What happens if arguments passed to sscanf are cast - c

While reviewing and old piece of code, I stumbled upon some coding horror like this one:
struct Foo
{
unsigned int bar;
unsigned char qux;
unsigned char xyz;
unsigned int etc;
};
void horror(const char* s1, const char* s2, const char* s3, const char* s4, Foo* foo)
{
sscanf(s1, "%u", &(foo->bar));
sscanf(s2, "%u", (unsigned int*) &(foo->qux));
sscanf(s3, "%u", (unsigned int*) &(foo->xyz));
sscanf(s4, "%u", &(foo->etc));
}
So, what is actually happening in the second and third sscanf, with the argument passed being a unsigned char* cast to unsigned int*, but with the format specifier for an unsigned integer? Whatever happens is due to undefined behavior, but why is this even "working"?
As far as I know, the cast effectively does nothing in this case (the actual type of the arguments passed as ... is unknown to the called function). However this has been in production for years and it has never crashed and the surrounding values apparently are not overwritten, I suppose because the members of the structure are all aligned to 32 bits.
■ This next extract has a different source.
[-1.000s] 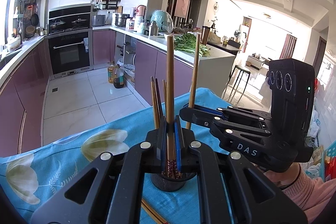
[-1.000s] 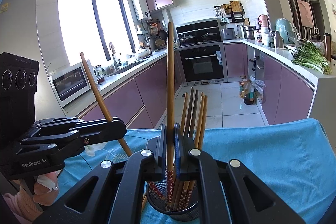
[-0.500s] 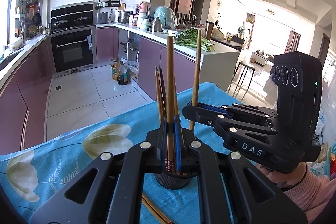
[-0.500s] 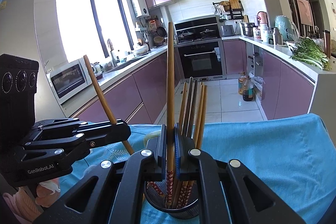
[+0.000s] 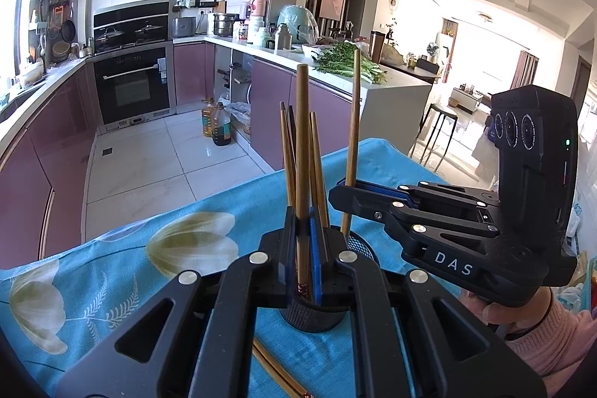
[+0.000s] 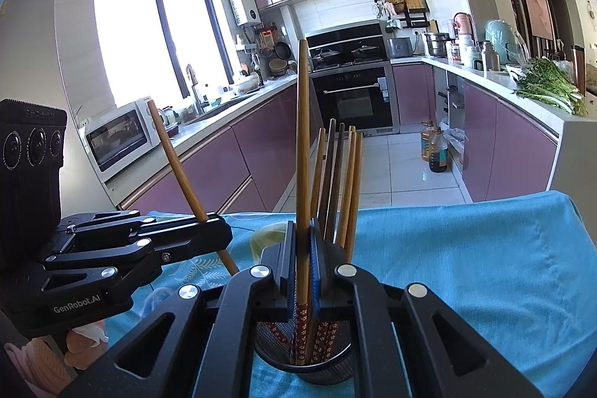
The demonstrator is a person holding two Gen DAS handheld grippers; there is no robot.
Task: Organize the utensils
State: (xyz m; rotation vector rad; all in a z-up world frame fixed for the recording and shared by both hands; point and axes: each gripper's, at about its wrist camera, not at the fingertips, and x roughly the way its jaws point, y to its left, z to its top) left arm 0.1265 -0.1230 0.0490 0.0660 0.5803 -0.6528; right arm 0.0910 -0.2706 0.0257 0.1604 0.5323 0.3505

This is even reading the correct value on the target machine (a little endian 32 bit ARM) but I think that it would no longer work on a different endianness.
Bonus question: what is the cleanest correct way to do this? I know that now we have the %hhu format specifier (apparently introduced by C++11), but what about a legacy C89 compiler?
Please note that the original question had uint32_t instead of unsigned int and unsigned char instead of uint8_t but that was just misleading and out of topic, and by the way the original code I was reviewing uses its own typedefs.
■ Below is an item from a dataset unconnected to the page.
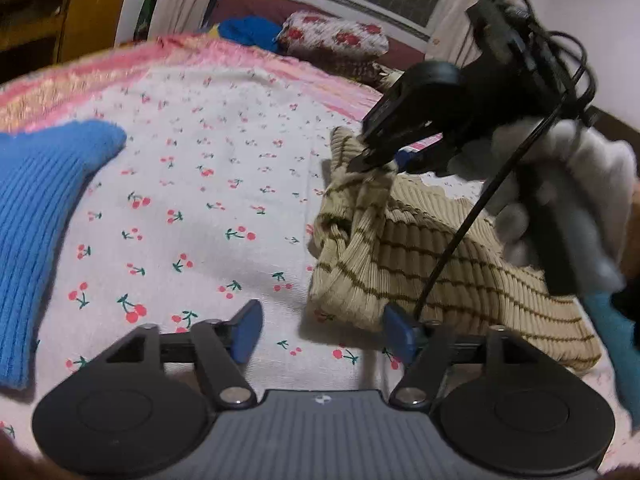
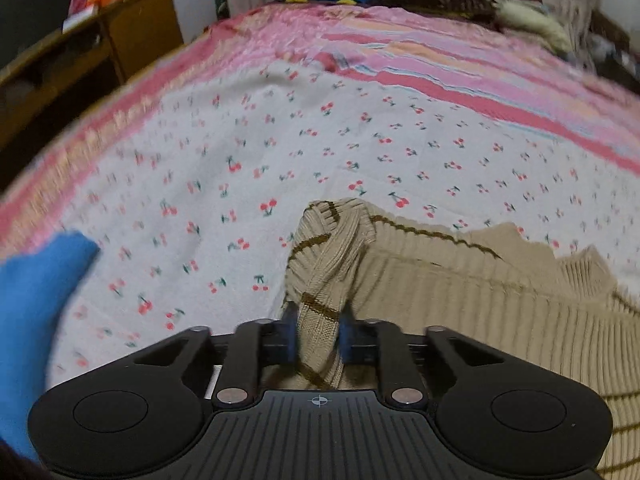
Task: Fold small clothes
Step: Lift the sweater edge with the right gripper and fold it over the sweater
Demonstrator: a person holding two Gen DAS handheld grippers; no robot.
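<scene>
A beige ribbed sweater with brown stripes (image 1: 440, 264) lies on the cherry-print sheet (image 1: 208, 200). My left gripper (image 1: 324, 334) is open and empty, low over the sheet just left of the sweater's edge. My right gripper (image 2: 318, 338) is shut on a bunched sleeve of the beige sweater (image 2: 324, 276) and holds it up off the rest of the garment (image 2: 480, 312). In the left wrist view the right gripper (image 1: 372, 164) shows from the side, held by a white-gloved hand (image 1: 560, 200), pinching that sleeve. A blue ribbed knit garment (image 1: 44, 216) lies to the left; it also shows in the right wrist view (image 2: 36, 312).
A pink striped blanket (image 2: 440, 64) covers the far part of the bed. A floral pillow (image 1: 336, 38) and blue cloth (image 1: 248, 30) lie at the head. A wooden cabinet (image 1: 56, 20) stands at the left. A black cable (image 1: 480, 208) hangs across the sweater.
</scene>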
Bonus question: what is the cleanest correct way to do this? I know that now we have the %hhu format specifier (apparently introduced by C++11), but what about a legacy C89 compiler?
The <stdint.h> header and its types were introduced in C99, so a C89 compiler won't support them except as an extension.
The correct way to use the *scanf() and *printf() families of functions with the various fixed or minimum-width types is to use the macros from <inttypes.h>. For example:
#include <inttypes.h>
#include <stdlib.h>
#include <stdio.h>
int main(void) {
int8_t foo;
uint_least16_t bar;
puts("Enter two numbers");
if (scanf("%" SCNd8 " %" SCNuLEAST16, &foo, &bar) != 2) {
fputs("Input failed!\n", stderr);
return EXIT_FAILURE;
}
printf("You entered %" PRId8 " and %" PRIuLEAST16 "\n", foo, bar);
}

In this case from the pointer point of view nothing as on the all modern machines pointers are the same for all types.
But because you use wrong formats - the scanf will write outside the memory allocated to the variables and it is an Undefined Behaviour.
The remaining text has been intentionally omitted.